But let’s rewind a bit – the day before I came down with this stinking cold it was a beautiful sunny Sunday and as our two older children were away on sleepovers our youngest, my husband and I went for a meandering Sunday coastal cliff walk.
I, of course, had to pack a picnic.
As it wasn’t a planned excursion, more like a “oh look the weather’s reasonably nice shall we go for a walk?”, I hadn’t prepared anything in advance. I had an idea for a soup banging about in my head, an adaptation of a courgette and basil soup with proscuitto tartines from Paul Gaylor’s book Soup (2013). So, I whipped up a batch, poured it into a flask, grabbed a few bits and bobs and away we went to a place my husband and youngest son have never been before – a picturesque coastal clifftop walk in Silwick, on the west side of Shetland.
Silwick is one of Shetland’s little secrets. Usually when folk come to these remote North Sea islands they head to Eshaness to soak in all the coastal cliff awesomeness, but this area is just a few minutes’ walk from the end of the Silwick road, and despite its’ steep cliffs it really is quite safe. There’s a fence running along most of the cliff edges except for this little finger-like promontory pictured below. You can walk all the way around to Westerwick beach, and even further along the the coast if you’ve got the time.
After a short walk we found a rocky outcrop to sit on and bask in the last of the summer sun that was occasionally peeping out from behind the clouds.
As far as lazy Sunday afternoons go, this ranks pretty highly, I think.

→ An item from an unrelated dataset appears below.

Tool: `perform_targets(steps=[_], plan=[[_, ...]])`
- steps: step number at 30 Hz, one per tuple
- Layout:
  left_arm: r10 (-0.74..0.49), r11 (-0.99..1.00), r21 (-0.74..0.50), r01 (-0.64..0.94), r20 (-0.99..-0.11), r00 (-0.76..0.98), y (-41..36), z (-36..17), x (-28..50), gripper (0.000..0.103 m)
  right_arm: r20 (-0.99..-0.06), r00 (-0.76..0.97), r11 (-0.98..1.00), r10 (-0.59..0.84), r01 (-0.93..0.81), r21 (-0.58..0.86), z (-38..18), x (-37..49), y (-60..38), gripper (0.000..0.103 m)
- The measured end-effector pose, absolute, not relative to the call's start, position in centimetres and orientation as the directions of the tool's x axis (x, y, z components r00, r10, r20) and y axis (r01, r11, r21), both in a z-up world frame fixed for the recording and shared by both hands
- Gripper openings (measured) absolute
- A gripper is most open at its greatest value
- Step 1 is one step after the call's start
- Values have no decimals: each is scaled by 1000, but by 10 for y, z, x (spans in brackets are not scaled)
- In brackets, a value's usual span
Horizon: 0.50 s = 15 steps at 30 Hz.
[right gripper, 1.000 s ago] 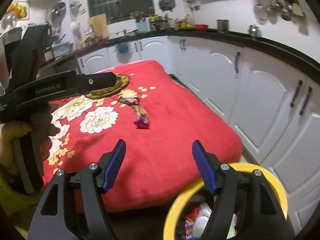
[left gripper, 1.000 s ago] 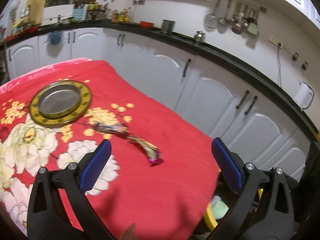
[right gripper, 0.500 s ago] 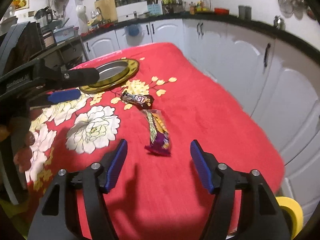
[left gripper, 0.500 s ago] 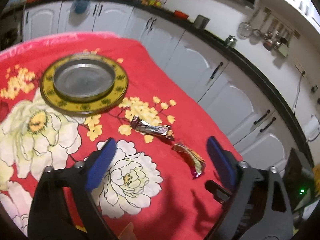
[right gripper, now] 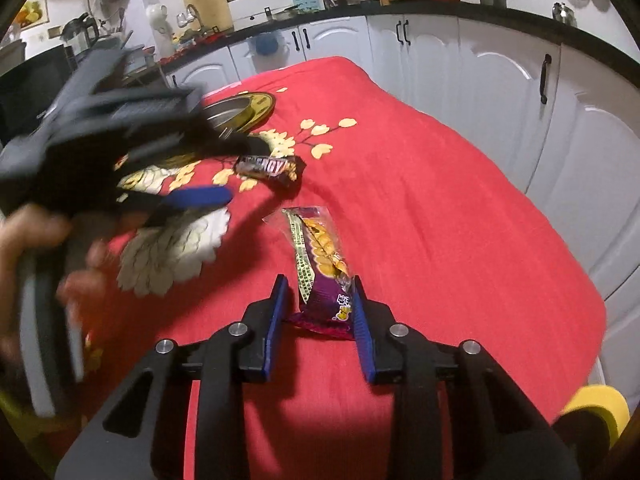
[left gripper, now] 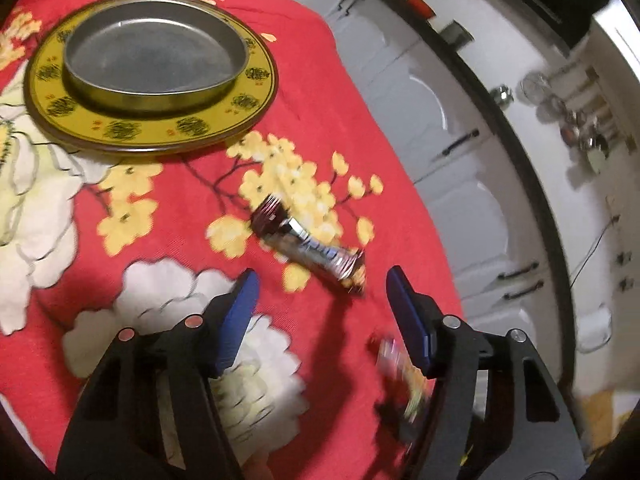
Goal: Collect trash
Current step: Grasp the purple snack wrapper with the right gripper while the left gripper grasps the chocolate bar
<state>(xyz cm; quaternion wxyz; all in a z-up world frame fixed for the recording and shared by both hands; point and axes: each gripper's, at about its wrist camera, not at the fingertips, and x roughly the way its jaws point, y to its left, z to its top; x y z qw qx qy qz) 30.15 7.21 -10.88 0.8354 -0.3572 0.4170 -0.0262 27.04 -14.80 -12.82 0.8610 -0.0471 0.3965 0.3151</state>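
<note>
Red floral tablecloth | right gripper jaws partly spread, straddling purple snack wrapper's near end | left gripper spread wide, dark candy bar wrapper just ahead between its fingers | yellow-rimmed plate farther ahead-left

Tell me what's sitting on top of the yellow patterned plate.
A round metal dish sits centred on the yellow plate; it looks empty. The plate's middle is covered by the dish.
</note>
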Motion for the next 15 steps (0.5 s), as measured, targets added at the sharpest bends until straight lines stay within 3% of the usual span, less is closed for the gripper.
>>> perform_targets(steps=[4, 5, 7, 8, 9, 15], plan=[[-328, 706, -638, -306, -678, 658, 76, -112, 314, 57, -702, 492, 802, 514, -566, 191, -129, 252, -164, 29], [-301, 718, -617, -322, -692, 656, 75, -112, 318, 53, -700, 493, 803, 517, -564, 195, -129, 249, -166, 29], [-255, 746, -572, -341, -718, 648, 72, -111, 321, 35, -692, 496, 804, 524, -557, 210, -127, 240, -173, 29], [-232, 762, -545, -349, -734, 638, 69, -113, 323, 17, -688, 496, 803, 530, -553, 220, -125, 237, -176, 29], [-227, 769, -535, -350, -740, 633, 70, -115, 323, 14, -680, 498, 802, 539, -549, 234, -123, 232, -181, 29], [-214, 848, -464, -257, -742, 635, 55, -110, 314, 10, -639, 531, 808, 556, -526, 266, -108, 215, -202, 29]])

I was really pleased at how well my soup idea turned out. I used up three of those veg box courgettes lurking in the vegetable crisper (salad drawer? Only one more courgette to go!), added a few large cloves of veg box garlic, a potato to thicken and make the soup a bit more substantial, the last of the double cream in the fridge and a handful of basil.
The secret ingredient was a Parmesan rind I found in the freezer. Did you know you can freeze cheese rinds? Parmesan or Grana Padano rinds freeze excellently and you can pop them into soup while it’s cooking and it completely dissolves, adding a lovely hint of flavour to the dish.

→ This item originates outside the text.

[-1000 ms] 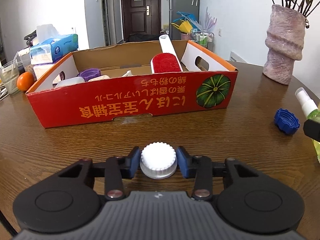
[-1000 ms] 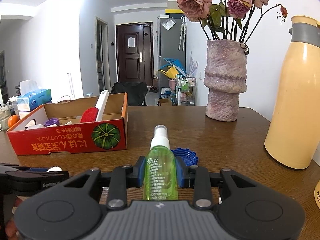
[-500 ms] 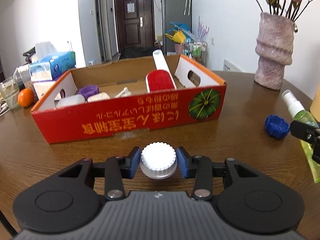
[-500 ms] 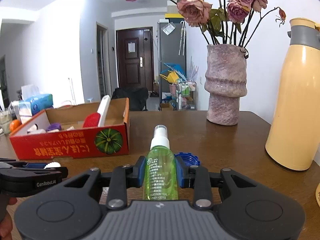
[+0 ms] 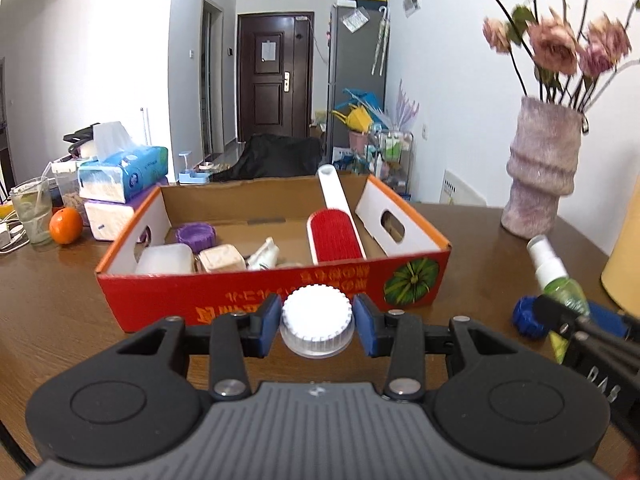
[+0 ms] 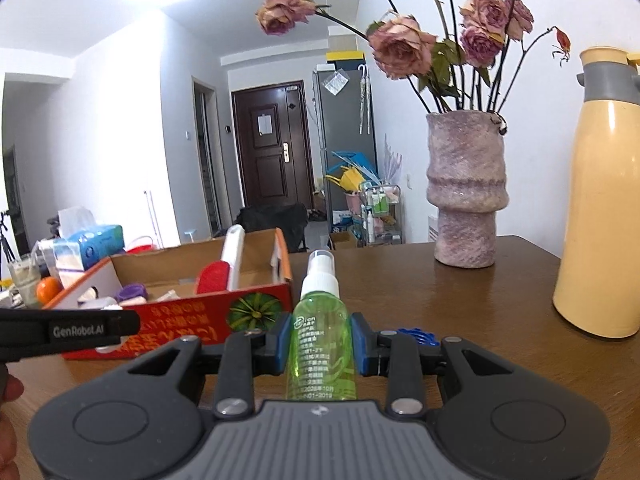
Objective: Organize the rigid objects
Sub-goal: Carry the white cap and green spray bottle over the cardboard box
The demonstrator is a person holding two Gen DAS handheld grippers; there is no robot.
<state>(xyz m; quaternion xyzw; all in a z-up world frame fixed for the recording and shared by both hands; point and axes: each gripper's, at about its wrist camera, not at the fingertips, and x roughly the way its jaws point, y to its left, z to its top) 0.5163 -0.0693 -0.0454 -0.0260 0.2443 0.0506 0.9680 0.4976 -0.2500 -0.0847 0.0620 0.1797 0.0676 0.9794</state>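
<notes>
My left gripper is shut on a white ribbed cap and holds it above the table, just before the red cardboard box. The box holds a red lint brush, a purple lid and several pale items. My right gripper is shut on a green spray bottle, raised to the right of the box; the bottle also shows in the left wrist view. A blue cap lies on the table beneath the right gripper.
A pink vase with dried roses stands at the back right, a yellow thermos at the far right. Tissue boxes, an orange and a glass sit left of the box on the wooden table.
Both grippers have risen with their objects and moved closer to the box. The box interior shows more from above.
</notes>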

For our picnic I served the soup with a packet of bruschetta I found in the cupboard. The dry crispy bread worked really well with the soup making for a rather satisfying hillside meal in a mug.

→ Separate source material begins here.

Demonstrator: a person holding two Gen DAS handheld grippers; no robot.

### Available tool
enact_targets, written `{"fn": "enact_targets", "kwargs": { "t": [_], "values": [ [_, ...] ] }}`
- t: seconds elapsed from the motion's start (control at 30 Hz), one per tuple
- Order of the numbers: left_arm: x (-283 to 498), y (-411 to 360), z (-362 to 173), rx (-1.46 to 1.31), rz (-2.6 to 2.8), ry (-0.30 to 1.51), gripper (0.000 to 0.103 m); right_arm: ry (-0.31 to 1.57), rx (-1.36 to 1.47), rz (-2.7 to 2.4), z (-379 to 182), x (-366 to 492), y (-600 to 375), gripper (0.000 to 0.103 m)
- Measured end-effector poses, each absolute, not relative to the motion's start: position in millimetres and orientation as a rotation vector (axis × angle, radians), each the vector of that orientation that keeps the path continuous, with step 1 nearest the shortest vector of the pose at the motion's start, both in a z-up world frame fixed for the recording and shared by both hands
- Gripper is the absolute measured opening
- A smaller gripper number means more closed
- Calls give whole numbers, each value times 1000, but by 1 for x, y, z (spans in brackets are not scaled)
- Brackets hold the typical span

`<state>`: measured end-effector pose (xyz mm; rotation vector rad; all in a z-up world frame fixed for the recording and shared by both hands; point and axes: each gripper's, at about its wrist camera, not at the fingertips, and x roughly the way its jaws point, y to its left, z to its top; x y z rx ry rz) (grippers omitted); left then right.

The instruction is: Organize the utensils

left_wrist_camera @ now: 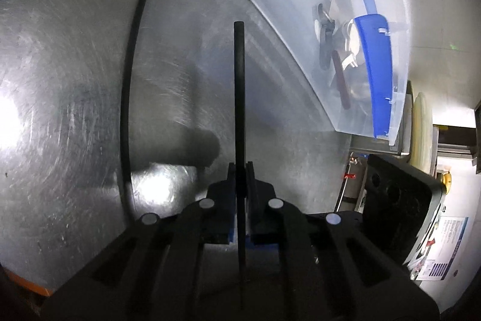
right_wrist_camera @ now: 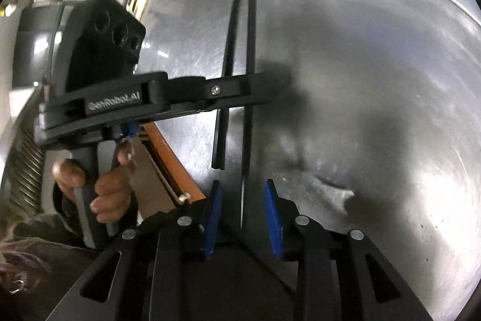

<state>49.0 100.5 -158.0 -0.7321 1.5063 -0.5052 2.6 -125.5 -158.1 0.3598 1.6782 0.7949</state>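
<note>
My left gripper [left_wrist_camera: 240, 170] is shut on a black chopstick [left_wrist_camera: 239, 86], held above the steel table and pointing forward. A second black chopstick [left_wrist_camera: 129, 86] lies on the table to its left. In the right wrist view my right gripper [right_wrist_camera: 243, 194] is open, its blue pads either side of the held chopstick's [right_wrist_camera: 249, 50] thin end without touching it. The left gripper [right_wrist_camera: 270, 89] crosses that view from the left, clamped on this chopstick. The other chopstick [right_wrist_camera: 227, 65] lies just left of it on the table.
A clear plastic bin [left_wrist_camera: 288, 20] with a blue latch [left_wrist_camera: 375, 71] sits at the upper right and holds several utensils. The table's edge runs at the right in the left wrist view and at the left in the right wrist view, with an orange strip [right_wrist_camera: 171, 152] below.
</note>
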Motion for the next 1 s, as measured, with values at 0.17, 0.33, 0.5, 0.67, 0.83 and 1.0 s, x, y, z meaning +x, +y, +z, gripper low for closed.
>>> {"fn": "enact_targets", "kwargs": {
  "t": [0.17, 0.33, 0.5, 0.67, 0.83, 1.0],
  "values": [
    [43, 112, -120, -740, -531, 1406, 5, 1594, 251, 814, -133, 2, -110, 7],
    [71, 100, -26, -652, -670, 1178, 5, 1367, 190, 824, -52, 26, -119, 7],
    [157, 43, 53, -472, -768, 1036, 5, 1158, 62, 658, 23, 91, -157, 7],
    [251, -16, 66, -443, -821, 1087, 5, 1145, 6, 490, 38, 161, -201, 7],
    [304, -73, -7, -416, -784, 1309, 6, 1333, 28, 424, -23, 210, -239, 7],
    [327, -120, -80, -343, -711, 1519, 6, 1506, 81, 392, -93, 236, -256, 7]
  ]
}}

Also served with our impromptu picnic: vanilla chai melting moments and carrot halwa leftover from the Indian feast we had the night before and some new Kettle Bites we were sent to try out. I’ve been a big fan of Kettle Crisps for years and they’ve just launched a new range of Kettle Bites – wholegrain waves in Maple Barbecue (maple syrup with tomato, red pepper and paprika) or Coconut, Lime and Chilli flavours. They also make Sweet Chilli Lentil Curls, my favourite of the three flavours we were sent to try. At only 94 calories per bag and packed with loads of flavour and texture these are definitely going to appear in our shopping trolley the next time we do a shop.
Yogi Tea have also recently sent me a selection of their teas; a tea brand I have become hooked on over these last few years. I love the little quotes on the tea tags; reading them is part of the tea making ritual now.
Our youngest has taken a recent interest in photography, asking, at every opportunity, if he can borrow my camera to take some photos.
He’s got quite the eye for photography, and I’m keen to see if he’ll maintain this interest, although he’s not terribly interested in landscape shots just yet, and the pod of five dolphins that swam by in the sea just below us was not remotely photograph-worthy.
Photographing his father whistling with a blade of grass (above) and this Autumn hawkbit flower (below), though, was.
There was enough courgette and basil soup to make two lunches for us: our picnic lunch on Sunday and my husband’s packed work lunch on the Monday, plus a hearty bowl for my own lunch served with a little drizzle of melted butter and a few generous slices of buttery toasted focaccia. I’ve got a stinking cold and I crave comfort food.
I’m currently typing this curled up on the couch under my favourite blanket, sniffling away, cup of Yogi tea brewing, day time television in the background – Coraline’s about to start on Film 4. Batch cooked bolognese sauce is defrosting for tonight’s easy dinner plan and I’m seriously considering asking my teenage son if he’ll bake me some comfort food cake when he gets home from school.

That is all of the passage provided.